Da mesma forma que elaboramos durante o dia narrativas a nosso respeito e das pessoas e do mundo que nos cerca, o funcionamento psíquico continua bem ativo à noite, quando dormimos, porém de modo inconsciente.


Não por acaso, o modo que o inconsciente usa para se comunicar com a consciência é o sonho.


Do ponto de vista teórico, a ampliação de sonhos, como chamamos no campo da Psicologia Junguiana, consiste de forma simplificada em ouvir o relato, acolher associações e, se necessário, elaborar ampliações do conteúdo.


Mas, como o próprio Jung sugere, a expectativa de que o sonho tenha um sentido é teórica. Bem como a de que todo sonho vá complementar algum aspecto obscuro do consciente.


Jung aponta o problema, mas felizmente também uma possível solução ou, melhor, conta como ele lidava com esta questão.


"Para compreender o sentido de um sonho tenho que me ater tão fielmente quanto possível à imagem onírica. Se alguém sonha com uma mesa de pinho, por exemplo, não basta associar-lhe a sua escrivaninha, pela simples razão de que ela não é de pinho. O sonho se refere expressamente a uma mesa de pinho. Suponhamos que nada mais ocorra ao sonhador com relação a isto. Este empacar tem um significado objetivo, pois indica que a imagem onírica está cercada por uma zona especialmente obscura; o divagar, nestes casos, é uma grande tentação. Naturalmente, haveria dezenas de associações possíveis com uma mesa de pinho. O fato, porém, de não lhe ocorrer nenhuma é significativo. Num caso destes, volta-se à imagem novamente e, quanto a mim, costumo dizer aos meus pacientes: “Suponhamos que eu não tenha a menor ideia do que significam estas palavras: ‘mesa de pinho’. Por favor, descreva-me o objeto em todos os seus detalhes e diga-me tudo o que sabe a respeito, inclusive de seu aspecto científico, até eu entender de que objeto se trata”. Procedendo desta maneira, conseguiremos verificar mais ou menos o contexto global da imagem onírica. Só depois de repetir o mesmo com todas as imagens do sonho é que podemos arriscar-nos a iniciar a sua interpretação. Toda interpretação é uma mera hipótese, apenas uma tentativa de ler um texto desconhecido" (JUNG, 2022, posição 317-318).


Por isso, segundo Jung, "quando se trata de analisar sonhos, costumo prescindir da teoria, toda vez em que isso é possível. Não posso abrir mão dela totalmente, porque um pouco de teoria sempre é necessário à clara apreensão das coisas" (JUNG, 2022, posição 289).

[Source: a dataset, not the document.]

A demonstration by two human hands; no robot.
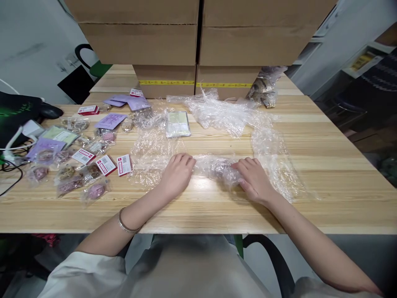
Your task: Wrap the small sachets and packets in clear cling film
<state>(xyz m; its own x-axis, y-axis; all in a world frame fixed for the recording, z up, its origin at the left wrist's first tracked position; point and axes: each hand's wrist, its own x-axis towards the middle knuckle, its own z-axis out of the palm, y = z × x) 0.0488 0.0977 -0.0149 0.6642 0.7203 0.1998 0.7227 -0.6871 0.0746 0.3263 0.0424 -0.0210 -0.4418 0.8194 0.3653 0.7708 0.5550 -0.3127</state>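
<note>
A strip of clear bubble wrap (pixel 203 165) stretches across the tabletop between my two hands. My left hand (pixel 177 174), with its fingers curled and close together, presses on the strip's left part. At the other end, my right hand (pixel 253 179) grips a rolled bubble wrap bundle (pixel 228 171), thumb on the near side and fingers behind. Something darker shows through the bundle, but its kind is blurred by the plastic. Beyond the strip lies a flat bagged packet with a pale green front (pixel 178 124).
Small bagged items (pixel 95 191), red-and-white label cards (pixel 106 165) and purple cards (pixel 111 121) crowd the left. Loose bubble wrap (pixel 217 109) lies behind and at right (pixel 276 161). Cardboard boxes (pixel 166 43) stack at the back, beside a filled plastic bag (pixel 265 87). Cables are far left.
</note>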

Os profissionais que trabalham com clínica na perspectiva junguiana em geral estudaram muito para se sentirem confortáveis em seguir a recomendação de Jung.


Aqui, vale a metáfora do domínio de uma bicicleta. Tem muito treino antes, mas na hora de andar se a pessoa ficar presa na teoria, pode se atrapalhar na prática.

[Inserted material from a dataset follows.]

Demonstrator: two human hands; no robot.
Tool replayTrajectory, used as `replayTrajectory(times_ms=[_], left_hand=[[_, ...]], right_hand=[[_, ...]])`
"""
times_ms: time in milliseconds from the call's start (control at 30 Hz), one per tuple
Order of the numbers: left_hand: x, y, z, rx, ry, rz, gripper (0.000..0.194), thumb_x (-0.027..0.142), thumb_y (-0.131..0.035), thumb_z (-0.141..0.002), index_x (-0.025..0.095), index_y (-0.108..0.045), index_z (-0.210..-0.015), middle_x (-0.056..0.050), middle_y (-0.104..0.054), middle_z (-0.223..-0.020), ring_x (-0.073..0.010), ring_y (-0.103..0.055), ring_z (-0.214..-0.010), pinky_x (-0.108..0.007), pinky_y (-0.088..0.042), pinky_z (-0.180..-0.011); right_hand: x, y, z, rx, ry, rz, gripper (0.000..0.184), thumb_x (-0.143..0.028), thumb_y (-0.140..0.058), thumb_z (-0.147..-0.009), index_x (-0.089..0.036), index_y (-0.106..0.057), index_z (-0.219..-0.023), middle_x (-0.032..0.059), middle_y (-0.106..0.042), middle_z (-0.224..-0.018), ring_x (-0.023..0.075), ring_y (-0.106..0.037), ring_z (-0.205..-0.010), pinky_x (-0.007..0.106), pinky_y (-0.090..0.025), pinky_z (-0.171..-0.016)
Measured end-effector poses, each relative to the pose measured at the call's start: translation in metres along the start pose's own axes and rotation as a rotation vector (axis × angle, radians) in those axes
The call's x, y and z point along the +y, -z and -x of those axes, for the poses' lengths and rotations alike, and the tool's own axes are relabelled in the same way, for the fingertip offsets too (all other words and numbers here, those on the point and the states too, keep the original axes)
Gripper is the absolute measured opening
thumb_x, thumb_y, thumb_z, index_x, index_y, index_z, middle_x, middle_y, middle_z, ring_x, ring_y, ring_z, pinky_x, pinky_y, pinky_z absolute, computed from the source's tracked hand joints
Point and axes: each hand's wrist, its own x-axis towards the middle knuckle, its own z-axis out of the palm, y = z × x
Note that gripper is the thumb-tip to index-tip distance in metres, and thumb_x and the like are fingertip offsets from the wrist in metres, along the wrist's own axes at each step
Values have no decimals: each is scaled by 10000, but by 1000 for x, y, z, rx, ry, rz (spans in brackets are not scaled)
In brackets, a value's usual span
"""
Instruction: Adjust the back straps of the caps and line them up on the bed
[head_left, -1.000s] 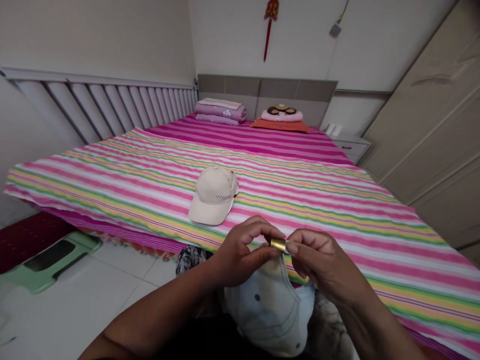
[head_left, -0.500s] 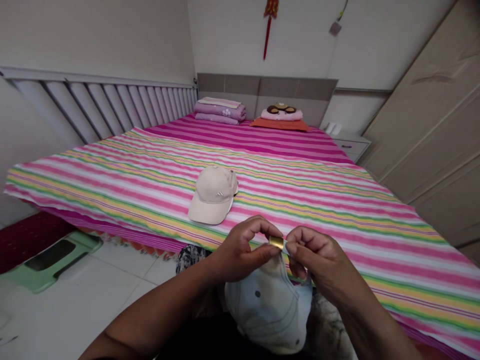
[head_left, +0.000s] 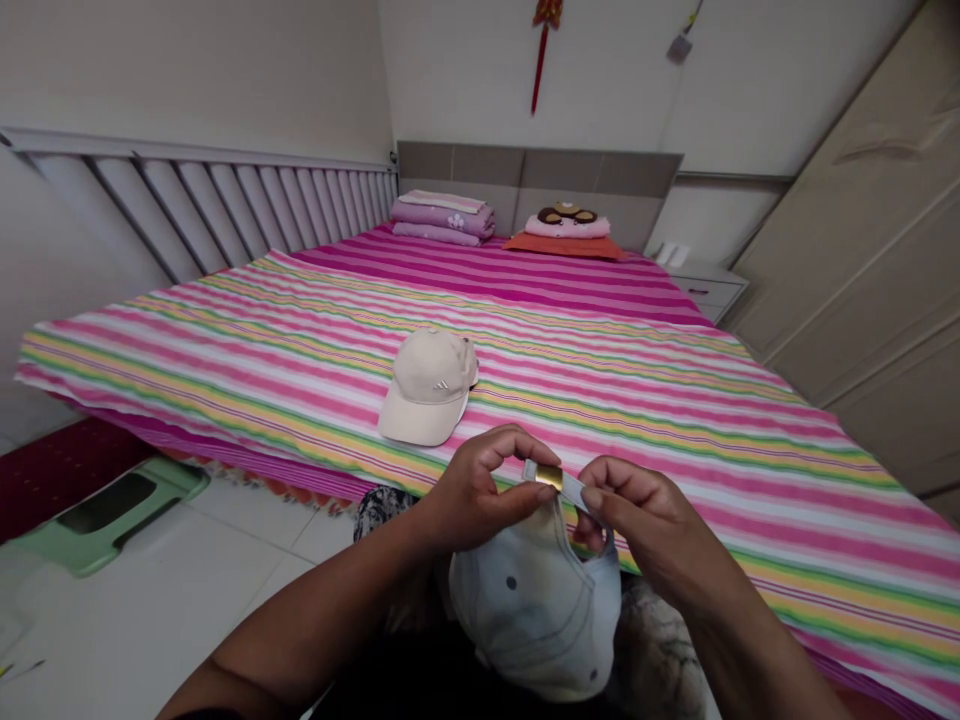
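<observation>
Markings: the beige cap (head_left: pixel 420 390), resting upright on the striped sheet (head_left: pixel 675 410) of the bed, bears a small emblem (head_left: pixel 442 386) of slanted bars on its front; no wording can be made out at this size. The red hanging ornament (head_left: pixel 540 60) on the wall carries gold-toned detail, too small to read.

Fingers: on the left hand (head_left: pixel 474 500), thumb and forefinger are closed on the gold-coloured buckle (head_left: pixel 549 478), one on each edge. On the right hand (head_left: pixel 643 512), thumb and forefinger pinch the pale strap (head_left: pixel 575 490), just beside the buckle. A short strap end shows past the buckle's far side.

Item location: the pale cap (head_left: pixel 529 610) sits over the person's lap, below both hands, its back opening uppermost.
</observation>
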Motion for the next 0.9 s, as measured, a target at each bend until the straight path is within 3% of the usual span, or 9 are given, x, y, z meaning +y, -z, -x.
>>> replayTrajectory(times_ms=[200,300,367,467,667,800,900], left_hand=[[2,2,-3,-92,94,63,224,270,-638,-698,140,-594,-876,-35,-577,-814,-126,-529,-745,-253,-411,-698],[0,4,-6,-157,206,206,299,294,-649,-690,144,-591,-942,-40,-588,-842,-125,-534,-765,-251,-404,-704],[-4,5,-10,-144,309,350,336,341,-636,-696,137,-577,-957,-44,-586,-839,-119,-531,-734,-249,-403,-678],[-11,7,-18,-106,397,471,295,378,-639,-679,118,-568,-799,-43,-578,-812,-110,-515,-710,-243,-385,-661],[-21,5,-31,-332,551,578,304,392,-662,-638,110,-552,-667,11,-521,-610,-71,-443,-564,-215,-327,-563],[-22,1,-30,-356,613,682,307,371,-687,-618,120,-514,-643,38,-485,-559,-43,-402,-480,-195,-300,-497],[-22,1,-29,-386,630,672,337,404,-670,-637,127,-478,-628,57,-433,-525,-27,-348,-428,-186,-255,-447]], right_hand=[[2,-1,0,45,-1,28,238,-362,-635,-703,-154,-527,-658,-31,-525,-515,65,-435,-406,198,-341,-418],[1,0,-1,72,11,79,246,-369,-630,-704,-148,-532,-659,-28,-528,-505,60,-435,-401,187,-312,-412],[1,1,-2,90,13,93,261,-381,-630,-700,-147,-524,-652,-27,-522,-496,60,-433,-399,187,-302,-410],[3,3,-5,96,12,96,270,-388,-628,-698,-150,-510,-651,-29,-517,-497,60,-428,-403,193,-311,-419],[2,3,-9,96,38,152,269,-407,-595,-708,-164,-487,-666,-41,-475,-512,63,-404,-402,204,-322,-411],[-1,-2,-9,143,189,444,280,-360,-634,-680,-194,-503,-863,-48,-473,-588,87,-421,-462,213,-338,-432],[-3,-5,-6,206,304,778,176,-312,-624,-704,-205,-538,-814,-31,-516,-592,113,-458,-516,226,-352,-480]])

Afinal, no campo do estudo dos sonhos, se está diante do desconhecido. E "existem sonhos que simplesmente não são compreendidos nem pelo médico, nem pelo paciente" (JUNG, 2022, posição 294). Neste caso, pela minha experiência, é preciso fazer paciência e aguardar os próximos sonhos. Que em geral ajudam a compor a narrativa onírica de forma mais clara.


Referências

JUNG, C. G. A aplicação prática da análise dos sonhos. In: Ab-reação, análise dos sonhos e transferência (OC 16/2), Petrópolis, RJ: Vozes, 2012.


Jung, C.G., 1875-1961 O indivíduo moderno em busca de uma alma / C.G. Jung. – Petrópolis, RJ : Vozes, 2022, Livro eletrônico.